Department of Geography, University of California, Los Angeles, California.
Department of Environmental Health Sciences, Institute of the Environment and Sustainability, University of California, Los Angeles, California.
Glob Chang Biol. 2019 Jan;25(1):78-92. doi: 10.1111/gcb.14429. Epub 2018 Oct 30.
Sea level rise (SLR) threatens coastal wetlands worldwide, yet the fate of individual wetlands will vary based on local topography, wetland morphology, sediment dynamics, hydrologic processes, and plant-mediated feedbacks. Local variability in these factors makes it difficult to predict SLR effects across wetlands or to develop a holistic regional perspective on SLR response for a diversity of wetland types. To improve regional predictions of SLR impacts to coastal wetlands, we developed a model that addresses the scale-dependent factors controlling SLR response and accommodates different levels of data availability. The model quantifies SLR-driven habitat conversion within wetlands across a region by predicting changes in individual wetland hypsometry.
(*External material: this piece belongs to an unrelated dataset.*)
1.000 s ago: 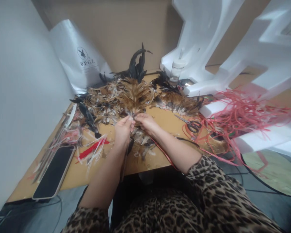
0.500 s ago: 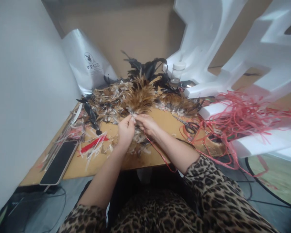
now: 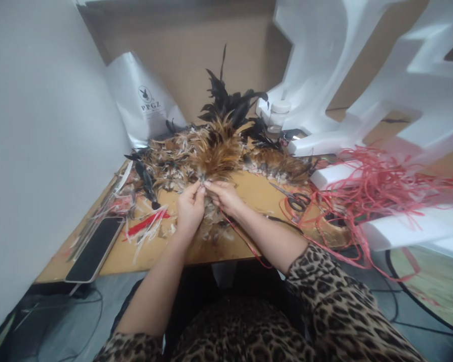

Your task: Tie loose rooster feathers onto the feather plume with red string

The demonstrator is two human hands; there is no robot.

This standardized approach can be applied to all wetlands in a region regardless of data availability, making it ideal for modeling SLR response across a range of scales. Our model was applied to 105 wetlands in southern California that spanned a broad range of typology and data availability. Our findings suggest that if wetlands are confined to their current extents, the region will lose 12% of marsh habitats (vegetated marsh and unvegetated flats) with 0.6 m of SLR (projected for 2050) and 48% with 1.7 m of SLR (projected for 2100). Habitat conversion was more drastic in wetlands with larger proportions of marsh habitats relative to subtidal habitats and occurred more rapidly in small lagoons relative to larger sites. Our assessment can inform management of coastal wetland vulnerability, improve understanding of the SLR drivers relevant to individual wetlands, and highlight significant data gaps that impede SLR response modeling across spatial scales. This approach augments regional SLR assessments by considering spatial variability in SLR response drivers, addressing data gaps, and accommodating wetland diversity, which will provide greater insights into regional SLR response that are relevant to coastal management and restoration efforts.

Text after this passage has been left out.